◆ Work request ◆
Copy out every line from the records that includes "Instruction".

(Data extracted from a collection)

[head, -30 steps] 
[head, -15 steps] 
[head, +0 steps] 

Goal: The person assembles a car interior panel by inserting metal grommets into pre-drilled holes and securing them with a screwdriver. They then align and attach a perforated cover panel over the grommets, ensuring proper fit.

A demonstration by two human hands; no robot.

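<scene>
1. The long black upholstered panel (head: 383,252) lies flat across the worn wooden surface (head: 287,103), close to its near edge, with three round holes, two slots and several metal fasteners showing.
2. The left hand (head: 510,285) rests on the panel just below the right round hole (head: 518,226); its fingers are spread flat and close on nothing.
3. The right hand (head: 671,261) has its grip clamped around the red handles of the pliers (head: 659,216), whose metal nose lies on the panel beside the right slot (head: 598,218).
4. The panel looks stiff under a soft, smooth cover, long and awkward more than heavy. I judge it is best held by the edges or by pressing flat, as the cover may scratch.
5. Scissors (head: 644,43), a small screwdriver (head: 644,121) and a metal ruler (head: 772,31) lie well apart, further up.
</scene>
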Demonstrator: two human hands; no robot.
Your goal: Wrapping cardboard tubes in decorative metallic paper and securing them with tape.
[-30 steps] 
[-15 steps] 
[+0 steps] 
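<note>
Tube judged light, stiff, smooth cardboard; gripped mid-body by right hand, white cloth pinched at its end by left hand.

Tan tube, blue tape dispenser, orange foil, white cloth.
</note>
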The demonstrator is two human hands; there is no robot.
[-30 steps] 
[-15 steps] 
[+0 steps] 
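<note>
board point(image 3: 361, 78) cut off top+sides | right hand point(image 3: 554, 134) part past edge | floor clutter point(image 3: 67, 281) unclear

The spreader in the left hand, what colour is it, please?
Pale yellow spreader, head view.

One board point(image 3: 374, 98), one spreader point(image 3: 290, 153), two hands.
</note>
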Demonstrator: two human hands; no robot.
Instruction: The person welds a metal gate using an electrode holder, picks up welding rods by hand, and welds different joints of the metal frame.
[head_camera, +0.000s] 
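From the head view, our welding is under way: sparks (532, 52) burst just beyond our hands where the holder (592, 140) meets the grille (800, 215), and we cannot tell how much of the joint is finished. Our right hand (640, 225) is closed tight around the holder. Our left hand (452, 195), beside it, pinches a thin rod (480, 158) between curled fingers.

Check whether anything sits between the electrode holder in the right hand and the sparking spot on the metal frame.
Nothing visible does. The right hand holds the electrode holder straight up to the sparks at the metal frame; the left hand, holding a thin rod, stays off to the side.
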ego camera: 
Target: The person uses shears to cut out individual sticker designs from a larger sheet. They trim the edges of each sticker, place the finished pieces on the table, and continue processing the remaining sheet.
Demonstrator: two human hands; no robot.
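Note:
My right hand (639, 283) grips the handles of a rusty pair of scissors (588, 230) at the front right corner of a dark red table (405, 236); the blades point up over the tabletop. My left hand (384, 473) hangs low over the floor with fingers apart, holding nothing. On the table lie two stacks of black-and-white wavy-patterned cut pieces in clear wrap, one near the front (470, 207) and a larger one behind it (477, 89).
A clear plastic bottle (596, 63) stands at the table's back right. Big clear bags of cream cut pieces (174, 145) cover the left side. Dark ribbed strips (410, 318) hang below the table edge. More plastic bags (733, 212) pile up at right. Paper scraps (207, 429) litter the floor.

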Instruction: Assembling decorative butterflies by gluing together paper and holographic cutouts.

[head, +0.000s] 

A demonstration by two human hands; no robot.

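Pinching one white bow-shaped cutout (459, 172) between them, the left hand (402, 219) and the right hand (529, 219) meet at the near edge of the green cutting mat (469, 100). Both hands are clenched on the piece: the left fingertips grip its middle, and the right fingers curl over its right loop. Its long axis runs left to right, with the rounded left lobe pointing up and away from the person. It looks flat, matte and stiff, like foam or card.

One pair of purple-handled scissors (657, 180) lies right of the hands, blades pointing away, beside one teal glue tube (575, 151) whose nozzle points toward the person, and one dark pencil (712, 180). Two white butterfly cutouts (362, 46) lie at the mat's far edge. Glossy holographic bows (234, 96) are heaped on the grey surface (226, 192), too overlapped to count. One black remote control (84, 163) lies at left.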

◆ Problem solution ◆
Instruction: The person welds a metal gate using an electrode holder, picks up welding rods by hand, and welds different joints of the metal frame.
Instruction: Assembling decorative butterflies by gluing together paper and holographic cutouts.

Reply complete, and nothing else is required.